Polskojęzyczne „Metro” znów informuje:
Watykan rozważa, czy zrezygnować z calibatu papieży. Może on być zastąpiony tzw. postawą męża, czyli człowieka, który miłuje stworzenia ziemskie.
Nad nowymi zasadami pracuje watykańska Kongregacja ds. Celibatu. Watykańscy eksperci chcą wypromować tzw. postawę męża, która miałaby zastąpić celibat. [Kto ich o to prosił? Naczelny Rabin Jerozolimy? – przyp. gM]
Na czym to polega?
– Członek kościoła powinien kochać ludzi, w tym także mieści się miłość męża do żony i odwrotnie – wyjaśnia o. dr Dariusz Mowalczyk, prowincjał zakonu. – To piękna postawa. Zyskuje popularność. [Zyskuje popularność gdzie? Wśród czytelników kącika „katolickiego” Gazety Wyborczej? – przyp. gM]
Niektórzy teolodzy twierdzą, że rezygnacja z celibatu to powrót do korzeni. [Tak twierdzi każda sekta, od jehowitów do neokatechumenów – przyp. gM]

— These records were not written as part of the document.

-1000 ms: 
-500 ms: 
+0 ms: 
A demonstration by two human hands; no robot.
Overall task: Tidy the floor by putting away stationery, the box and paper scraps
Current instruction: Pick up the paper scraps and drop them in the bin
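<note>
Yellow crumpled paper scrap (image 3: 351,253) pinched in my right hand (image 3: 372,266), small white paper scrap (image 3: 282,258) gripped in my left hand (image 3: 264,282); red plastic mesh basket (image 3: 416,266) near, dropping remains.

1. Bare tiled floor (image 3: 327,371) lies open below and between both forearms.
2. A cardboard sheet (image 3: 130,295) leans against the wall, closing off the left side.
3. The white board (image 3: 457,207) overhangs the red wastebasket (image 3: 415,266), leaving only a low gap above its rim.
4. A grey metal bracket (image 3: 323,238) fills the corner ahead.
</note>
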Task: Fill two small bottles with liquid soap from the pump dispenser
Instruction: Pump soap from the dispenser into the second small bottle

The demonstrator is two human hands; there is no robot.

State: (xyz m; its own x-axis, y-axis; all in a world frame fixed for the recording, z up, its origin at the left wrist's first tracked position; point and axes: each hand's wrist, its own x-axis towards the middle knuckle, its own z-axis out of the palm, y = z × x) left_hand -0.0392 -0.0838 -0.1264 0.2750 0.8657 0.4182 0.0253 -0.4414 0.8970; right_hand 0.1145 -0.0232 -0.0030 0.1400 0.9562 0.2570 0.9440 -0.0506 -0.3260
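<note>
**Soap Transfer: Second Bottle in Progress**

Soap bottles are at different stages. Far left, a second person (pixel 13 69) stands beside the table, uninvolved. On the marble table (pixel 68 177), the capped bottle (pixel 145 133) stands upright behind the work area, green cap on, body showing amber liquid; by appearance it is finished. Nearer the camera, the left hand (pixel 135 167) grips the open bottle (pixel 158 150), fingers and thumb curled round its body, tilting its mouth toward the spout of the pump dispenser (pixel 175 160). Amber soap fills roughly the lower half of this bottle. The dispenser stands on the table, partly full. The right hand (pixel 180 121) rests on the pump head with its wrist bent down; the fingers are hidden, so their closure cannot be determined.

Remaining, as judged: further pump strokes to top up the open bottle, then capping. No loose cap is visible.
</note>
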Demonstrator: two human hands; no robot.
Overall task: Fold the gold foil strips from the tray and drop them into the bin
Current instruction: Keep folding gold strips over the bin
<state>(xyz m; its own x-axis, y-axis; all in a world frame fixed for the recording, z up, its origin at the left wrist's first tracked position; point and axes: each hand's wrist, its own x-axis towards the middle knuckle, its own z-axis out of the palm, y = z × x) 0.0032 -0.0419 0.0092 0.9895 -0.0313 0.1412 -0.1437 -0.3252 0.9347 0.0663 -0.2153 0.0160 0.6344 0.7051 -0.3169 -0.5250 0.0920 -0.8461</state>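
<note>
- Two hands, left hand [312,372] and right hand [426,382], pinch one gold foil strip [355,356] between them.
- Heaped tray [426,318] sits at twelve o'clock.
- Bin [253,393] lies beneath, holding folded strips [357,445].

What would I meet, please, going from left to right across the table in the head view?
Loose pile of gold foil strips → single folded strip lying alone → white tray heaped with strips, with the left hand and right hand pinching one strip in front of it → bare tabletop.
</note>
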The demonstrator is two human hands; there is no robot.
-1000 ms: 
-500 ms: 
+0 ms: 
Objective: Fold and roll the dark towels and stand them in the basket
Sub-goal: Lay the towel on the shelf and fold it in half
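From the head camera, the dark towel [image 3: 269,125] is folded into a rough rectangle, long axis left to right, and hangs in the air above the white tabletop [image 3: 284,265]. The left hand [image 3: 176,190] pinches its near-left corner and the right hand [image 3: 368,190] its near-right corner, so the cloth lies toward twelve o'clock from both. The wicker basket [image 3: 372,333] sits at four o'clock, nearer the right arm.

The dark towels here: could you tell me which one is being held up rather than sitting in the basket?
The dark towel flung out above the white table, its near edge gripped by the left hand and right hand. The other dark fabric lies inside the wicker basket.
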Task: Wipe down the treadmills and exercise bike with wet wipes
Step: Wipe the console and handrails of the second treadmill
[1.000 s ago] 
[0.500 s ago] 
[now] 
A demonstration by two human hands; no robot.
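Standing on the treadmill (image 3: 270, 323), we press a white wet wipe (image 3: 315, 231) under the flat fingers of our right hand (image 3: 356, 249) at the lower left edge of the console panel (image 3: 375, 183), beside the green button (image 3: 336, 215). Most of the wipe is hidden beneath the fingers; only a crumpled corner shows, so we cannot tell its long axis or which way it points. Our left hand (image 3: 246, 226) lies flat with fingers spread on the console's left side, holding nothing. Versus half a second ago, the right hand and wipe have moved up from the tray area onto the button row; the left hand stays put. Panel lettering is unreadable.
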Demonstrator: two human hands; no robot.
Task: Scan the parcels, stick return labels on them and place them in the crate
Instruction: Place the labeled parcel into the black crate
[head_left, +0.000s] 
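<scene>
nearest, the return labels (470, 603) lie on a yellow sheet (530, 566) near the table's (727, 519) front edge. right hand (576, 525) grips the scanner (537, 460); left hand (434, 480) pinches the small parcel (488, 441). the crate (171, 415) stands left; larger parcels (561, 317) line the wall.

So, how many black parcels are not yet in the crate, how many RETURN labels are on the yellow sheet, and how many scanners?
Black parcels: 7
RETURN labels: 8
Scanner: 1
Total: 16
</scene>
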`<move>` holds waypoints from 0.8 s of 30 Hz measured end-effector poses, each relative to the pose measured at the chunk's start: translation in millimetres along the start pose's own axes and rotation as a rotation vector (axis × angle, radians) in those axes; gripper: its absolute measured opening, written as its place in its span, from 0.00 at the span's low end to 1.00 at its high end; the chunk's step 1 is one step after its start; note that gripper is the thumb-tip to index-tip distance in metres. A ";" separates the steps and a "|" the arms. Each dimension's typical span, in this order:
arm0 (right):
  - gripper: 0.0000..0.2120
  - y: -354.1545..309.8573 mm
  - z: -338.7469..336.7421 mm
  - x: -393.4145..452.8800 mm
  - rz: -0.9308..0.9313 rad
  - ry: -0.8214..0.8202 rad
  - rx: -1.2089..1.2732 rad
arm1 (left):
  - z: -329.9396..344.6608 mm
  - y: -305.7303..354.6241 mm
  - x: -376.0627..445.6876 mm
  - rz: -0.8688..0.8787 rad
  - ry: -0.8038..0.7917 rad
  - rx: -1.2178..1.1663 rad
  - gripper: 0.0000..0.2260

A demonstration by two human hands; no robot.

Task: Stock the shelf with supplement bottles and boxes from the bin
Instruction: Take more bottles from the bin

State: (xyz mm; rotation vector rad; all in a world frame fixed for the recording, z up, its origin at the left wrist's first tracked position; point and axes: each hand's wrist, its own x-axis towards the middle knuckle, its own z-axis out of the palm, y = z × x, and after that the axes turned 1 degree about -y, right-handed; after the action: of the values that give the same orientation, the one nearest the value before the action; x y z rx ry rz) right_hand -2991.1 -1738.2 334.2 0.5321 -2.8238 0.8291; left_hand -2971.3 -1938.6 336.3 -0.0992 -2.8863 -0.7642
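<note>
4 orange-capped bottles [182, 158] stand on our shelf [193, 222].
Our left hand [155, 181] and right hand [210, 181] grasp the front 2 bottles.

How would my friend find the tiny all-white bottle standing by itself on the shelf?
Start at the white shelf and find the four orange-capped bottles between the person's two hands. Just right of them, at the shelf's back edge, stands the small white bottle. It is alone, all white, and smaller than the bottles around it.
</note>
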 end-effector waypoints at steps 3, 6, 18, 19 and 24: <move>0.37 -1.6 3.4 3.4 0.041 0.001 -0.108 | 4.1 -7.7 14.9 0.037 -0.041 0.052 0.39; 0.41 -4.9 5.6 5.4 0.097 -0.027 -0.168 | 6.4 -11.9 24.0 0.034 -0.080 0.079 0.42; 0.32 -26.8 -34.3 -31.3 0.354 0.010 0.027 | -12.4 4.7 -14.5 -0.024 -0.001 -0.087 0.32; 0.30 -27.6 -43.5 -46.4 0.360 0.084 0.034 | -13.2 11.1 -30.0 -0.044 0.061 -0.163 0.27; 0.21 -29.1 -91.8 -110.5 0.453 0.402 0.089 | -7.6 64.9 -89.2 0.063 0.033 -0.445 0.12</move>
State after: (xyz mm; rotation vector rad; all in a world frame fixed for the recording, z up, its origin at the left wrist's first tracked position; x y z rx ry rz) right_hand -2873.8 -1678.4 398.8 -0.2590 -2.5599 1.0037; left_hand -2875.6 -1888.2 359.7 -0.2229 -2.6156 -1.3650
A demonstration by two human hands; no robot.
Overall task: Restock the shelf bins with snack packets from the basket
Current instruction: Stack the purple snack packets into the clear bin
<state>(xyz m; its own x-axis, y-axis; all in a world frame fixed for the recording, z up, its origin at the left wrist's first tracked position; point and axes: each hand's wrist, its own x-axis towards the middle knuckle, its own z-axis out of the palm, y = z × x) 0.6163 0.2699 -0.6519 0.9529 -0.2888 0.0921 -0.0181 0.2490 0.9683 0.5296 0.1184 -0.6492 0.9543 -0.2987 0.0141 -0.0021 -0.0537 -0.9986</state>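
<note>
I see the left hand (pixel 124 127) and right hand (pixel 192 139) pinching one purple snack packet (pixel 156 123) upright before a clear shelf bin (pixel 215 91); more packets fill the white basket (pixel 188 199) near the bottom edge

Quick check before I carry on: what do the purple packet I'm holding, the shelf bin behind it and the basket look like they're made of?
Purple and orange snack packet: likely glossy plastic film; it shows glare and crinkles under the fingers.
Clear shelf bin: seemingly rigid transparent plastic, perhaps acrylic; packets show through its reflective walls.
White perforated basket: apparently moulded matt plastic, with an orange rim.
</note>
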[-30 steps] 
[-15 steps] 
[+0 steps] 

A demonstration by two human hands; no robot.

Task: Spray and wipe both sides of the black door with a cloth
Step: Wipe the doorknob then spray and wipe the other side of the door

Co na nowe zasady mówią polscy księża?
– Tak się utarło, że mamy celibat, ale to nie zawsze jest na miejscu. Celibat to postawa pokutna, a nie ma powodu, by się zamartwiać np. podczas podniesienia hostii na mszy – mówi o. Mowalczyk. – Odpowiedniejsza byłaby postawa męża, bo wyraża radość. [Od kiedy to o. Mowalczyk reprezentuje polskich księży? I czy rzeczywiście nie ma powodu, by się zamartwiać? Jesteśmy wszyscy wolni od grzechu? A czy postawa księdza, którego właśnie żona opusciła dla młodego biznesmena, też wyraża „radość”? – przyp. gM]
Teraz moja uwaga: Reformy idą i tak zbyt powoli, bo wciąż jeszcze niektórzy wierzą w Jezusa, Niebo, Piekło itp. Najlepiej by było, gdyby ich przeprowadzenie zlecono jakiemuś mądremu rabinowi.